© JUNGE FREIHEIT Verlag GmbH & Co. www.jungefreiheit.de 05/05 28. Januar 2005

Frisch gepresst

Militante Denker. Der Erste Weltkrieg bescherte den europäischen Völkern schon recht kräftige Ansätze "totaler Mobilmachung". Sieg und Niederlage hingen nicht allein von militärischer Kampfkraft ab. Gegen das Deutsche Reich griff die Entente auf das Mittel des Wirtschaftskrieges zurück, der die Zivilbevölkerung in das Kampfgeschehen miteinbezog. Eine neue Front wurde schließlich mit dem Propagandakrieg eröffnet, den die Presse-"Feldherrn" in London und Paris von Anfang an so offensiv führten, daß sie bald die "Weltöffentlichkeit" dominierten. Die deutschen Reaktionen, von amtlich nur zaghaft unterstützten Gelehrten, Schriftstellern und Journalisten organisiert, wirkten dagegen fast rührend. Trotzdem werden die deutschen Intellektuellen-Aufrufe bis heute gern als eine Art geistiger Giftgasangriff gewertet und stereotyp als "berüchtigt" und "militaristisch" dem deutschen "Tätervolk" ins Schuldbuch eingetragen. Die Untersuchungen, die der deutschen Kriegspublizistik und ihren "Ideen von 1914" galten, mußten, um zu so klaren moralischen Urteilen zu gelangen, die Gegenseite regelmäßig ausblenden. Es ist daher das größte Verdienst der Münsteraner Dissertation von Peter Hoeres, den "Krieg der Geister" als "Kampf der Kulturen" dargestellt, dabei minutiös die Phalanx der Kombattanten auf beiden Seiten gemustert und so endlich eine lange beklagte Lücke der Ideengeschichte geschlossen zu haben, so daß jetzt, wie Sonja Asal in der Süddeutschen Zeitung lobt, der "nationale Überschwang in Deutschland" im "internationalen Vergleich" zu betrachten sei. Wie politisch brisant ein solches "Vergleichen" sein kann, zeigt aber bereits die erste gereizte Reaktion eines quidam Thomas Meyer im altbundesdeutschen Gesinnungsreservat Frankfurter Rundschau (Krieg der Philosophen. Die deutsche und die britische Philosophie im Ersten Weltkrieg, Schöningh Verlag, Paderborn 2004, 646 Seiten, 78 Euro).

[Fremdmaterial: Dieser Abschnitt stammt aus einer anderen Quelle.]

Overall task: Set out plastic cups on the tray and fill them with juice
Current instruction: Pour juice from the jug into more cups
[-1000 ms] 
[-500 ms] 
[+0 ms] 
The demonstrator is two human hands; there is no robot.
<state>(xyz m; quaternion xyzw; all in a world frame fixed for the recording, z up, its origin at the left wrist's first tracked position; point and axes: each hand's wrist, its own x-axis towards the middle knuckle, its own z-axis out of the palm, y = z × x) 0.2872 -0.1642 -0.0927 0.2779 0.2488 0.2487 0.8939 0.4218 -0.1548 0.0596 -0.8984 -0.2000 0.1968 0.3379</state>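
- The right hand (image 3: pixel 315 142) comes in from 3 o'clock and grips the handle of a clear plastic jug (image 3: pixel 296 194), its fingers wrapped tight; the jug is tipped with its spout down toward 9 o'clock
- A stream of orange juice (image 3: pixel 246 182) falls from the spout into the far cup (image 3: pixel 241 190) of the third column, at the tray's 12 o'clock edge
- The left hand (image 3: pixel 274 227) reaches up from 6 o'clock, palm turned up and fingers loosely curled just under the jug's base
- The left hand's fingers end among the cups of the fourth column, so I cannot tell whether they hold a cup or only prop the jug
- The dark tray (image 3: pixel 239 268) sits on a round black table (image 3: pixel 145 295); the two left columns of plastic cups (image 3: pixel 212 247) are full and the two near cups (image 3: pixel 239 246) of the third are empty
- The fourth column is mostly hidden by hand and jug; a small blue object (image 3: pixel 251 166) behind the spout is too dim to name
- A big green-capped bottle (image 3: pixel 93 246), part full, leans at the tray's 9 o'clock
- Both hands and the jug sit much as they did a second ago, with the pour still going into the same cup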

Fundamentalismus. Die am Oxforder Leo Beack College for the Study of Judaism lehrende Theologin Karen Armstrong analysiert den religiösen Fundamentalismus von Protestanten im amerikanischen Mittelwesten, orthodoxen Juden in Israel, Sunniten in Ägypten und Schiiten im Iran. Im Gegensatz zu vielen anderen Publikationen ist Armstrong, die vor ihrer 35jährige Lehrtätigkeit sieben Jahren als katholische Nonne einem Orden angehörte, in ihrem Werk davor gefeit, nicht zwischen tiefer Religiosität und Fundamentalismus zu trennen und damit das Kind mit dem Bade auszuschütten. Ihr Werk, welches vor der jetzigen Veröffentlichung in Deutschland bereits die Sachbuch-Bestsellerlisten in Großbritannien und den USA anführte, liefert einen erhellenden Beitrag zum Phänomen, daß in der technisierten, aufgeklärten und säkularen Gegenwart die fanatische Reaktion auf Umwälzungen der Moderne immer mehr militante Eiferer findet, die sogar Mordbrennen in Synagogen, Moscheen oder Abtreibungskliniken religiös ableiten zu können glauben (Im Kampf für Gott. Fundamentalismus in Christentum, Judentum und Islam. Siedler Verlag, München 2004, 608 Seiten, gebunden, 28 Euro).